I don’t usually write about my research or political issues on this blog which could be an act of avoidance because it certainly is a big part of my daily life (as it is for most women who are aware of and experience sexism in our society). I think there are important questions of how certain situations in daily life are different for men and women and men and women of different positions.
Part of my problem is that I notice I put myself in subservient positions because of several reasons. One, I am a people pleaser and care about customer service after spending my late teens and 20s working in a make-up store and on a political campaign trying to get people to donate money. I also think I still feel like I am in a lower position or still see myself in that first job as a paralegal in New York City when I thought I would get ahead by being helpful and friendly (but really there was no getting ahead in that job). I look back now on my performance review and a male attorney praised me because he noted that even when I was making copies I did it with a smile. Now I am not saying a good attitude shouldn’t matter, but can you imagine this ever being part of a young man’s performance review? Why should it matter if I smile while making copies as long as you get your organized copies? Is it to make the people asking me to do these menial tasks until 10pm at night feel better?
Finally, I think I have been trained differently than my male peers. In order to get ahead I have always been taught to work hard and go above and beyond, but this looks different for young men versus young women. When I have been given this advice by well-intentioned people I don’t think they have the same image of a hard working woman versus a hard working man. A hard working man does not have to be always smiling or pleasant or subservient. He asserts his role, intelligence, and position, which is not related to being friendly or accommodating? If it is, terrific, but it is not what he is judged against.
This thinking all started because of a frustrating situation I was in today where I organized an event with a speaker. I am a PhD candidate and was with two professors in a room full of younger masters’ students who are at this event because I invited them. For some reason I let my role becoming giving people food and make everyone comfortable. The professor speaking at this event is someone who I think does not particularly like me or my research and in my nervousness instead of trying to demonstrate what a bright researcher I am and competent individual, I got up immediately to get him a water and as a side note asked if he wanted coffee. I guess I stupidly thought it wouldn’t feel like I was a waitress and that he would turn down the offer for coffee, but he took me up on my offer and asked for water and coffee. I did not receive a hello, or eye contact, and felt I had to make myself invisible as a person to get this coffee and water and deliver it quietly so as not to disturb the men having small talk.

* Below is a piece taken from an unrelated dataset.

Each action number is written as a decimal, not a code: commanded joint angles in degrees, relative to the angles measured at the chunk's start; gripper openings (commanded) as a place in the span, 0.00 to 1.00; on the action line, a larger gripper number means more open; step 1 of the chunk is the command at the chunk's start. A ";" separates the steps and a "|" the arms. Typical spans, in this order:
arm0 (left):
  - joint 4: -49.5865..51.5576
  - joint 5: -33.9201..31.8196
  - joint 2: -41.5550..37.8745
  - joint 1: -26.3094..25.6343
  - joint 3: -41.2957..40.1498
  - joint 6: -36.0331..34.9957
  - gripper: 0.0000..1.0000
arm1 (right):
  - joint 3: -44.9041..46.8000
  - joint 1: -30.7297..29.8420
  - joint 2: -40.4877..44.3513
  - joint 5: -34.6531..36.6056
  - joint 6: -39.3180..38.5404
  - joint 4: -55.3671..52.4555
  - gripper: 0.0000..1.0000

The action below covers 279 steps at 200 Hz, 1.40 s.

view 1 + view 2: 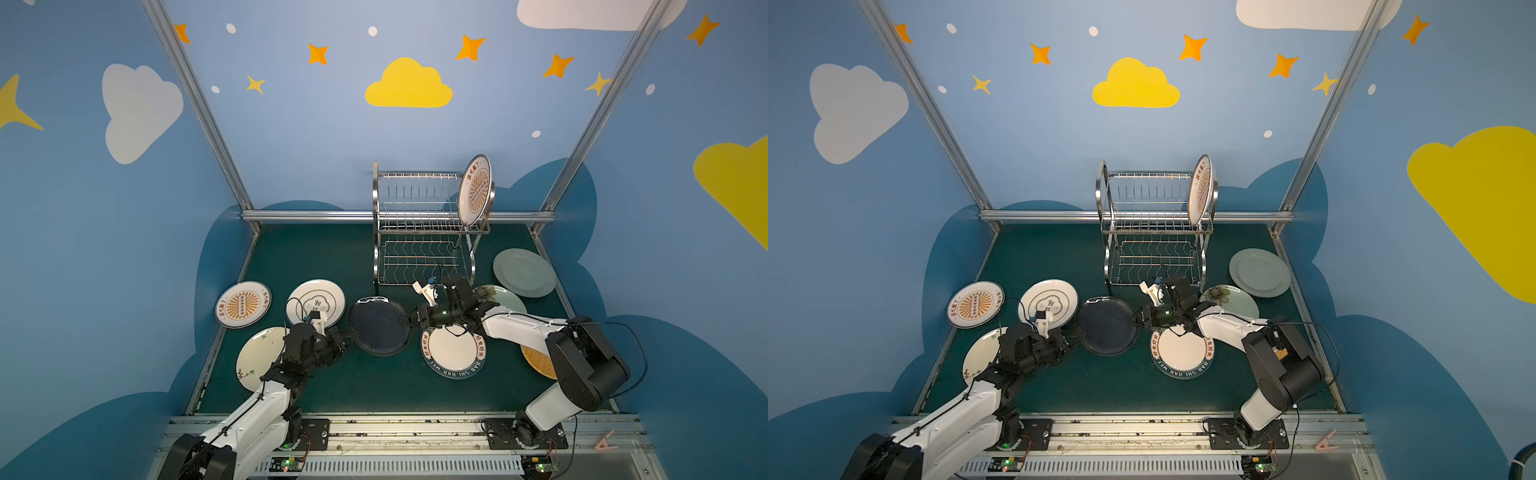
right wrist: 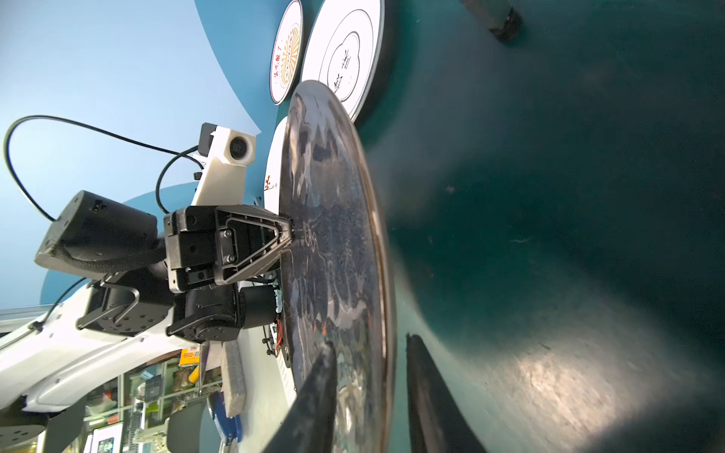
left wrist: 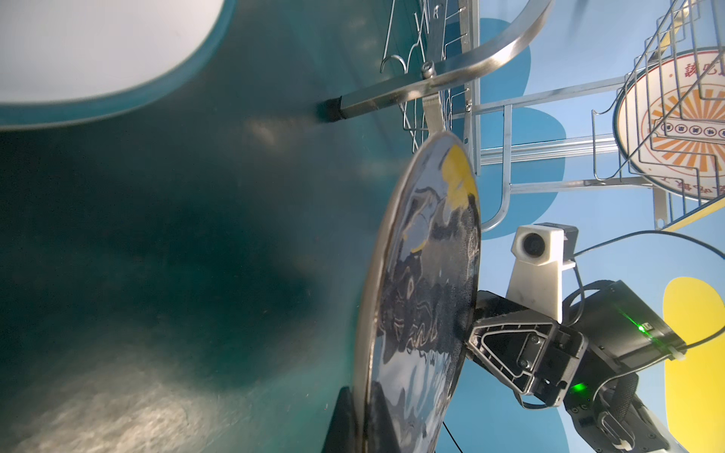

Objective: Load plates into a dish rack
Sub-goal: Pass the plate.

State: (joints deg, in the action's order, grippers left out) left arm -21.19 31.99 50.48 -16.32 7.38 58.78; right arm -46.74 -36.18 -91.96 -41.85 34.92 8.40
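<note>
My left fingers (image 2: 284, 231) are pinching the thin rim of the round, glossy black plate (image 1: 380, 328) and holding it just above the middle of the dull green bench (image 1: 374, 395). My right fingers (image 2: 317, 392) are standing apart around the opposite rim, and one of them is not touching it. The shiny steel wire dish rack (image 1: 376, 232) is standing at the rear edge and carrying one upright sunburst plate (image 1: 475, 191).

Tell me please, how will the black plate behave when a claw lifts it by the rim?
The black plate is glossy, mirroring the room, so it may slip in a narrow rim grip. It looks rigid and probably brittle if dropped. Pinched at the rim by the left claw, it could pivot or sag.
</note>
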 commanded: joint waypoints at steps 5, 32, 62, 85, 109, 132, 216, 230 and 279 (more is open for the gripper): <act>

Then he asked for food and instead of someone sitting near the food helping pass it along I had to quietly walk across the room as the designated female caretaker to get it for him. I was not acknowledged when the event started except to ask questions about the food I ordered for everyone.
I am not trying to blame this one individual, but instead to reflect on myself. I internally scolded myself for acting this way, but was it really my fault? I don’t know another way of being that does not involve trying to be polite and friendly, but when does this become more than just being friendly, but becomes minimizing myself as an academic or professional. Maybe this is just me being sensitive and maybe the option is to not care whether I get coffee, but whether I am still getting ahead at the end of the day as an academic. In the meantime, I will be getting coffee for myself so I can keep working my butt off to produce the work that will help me advance.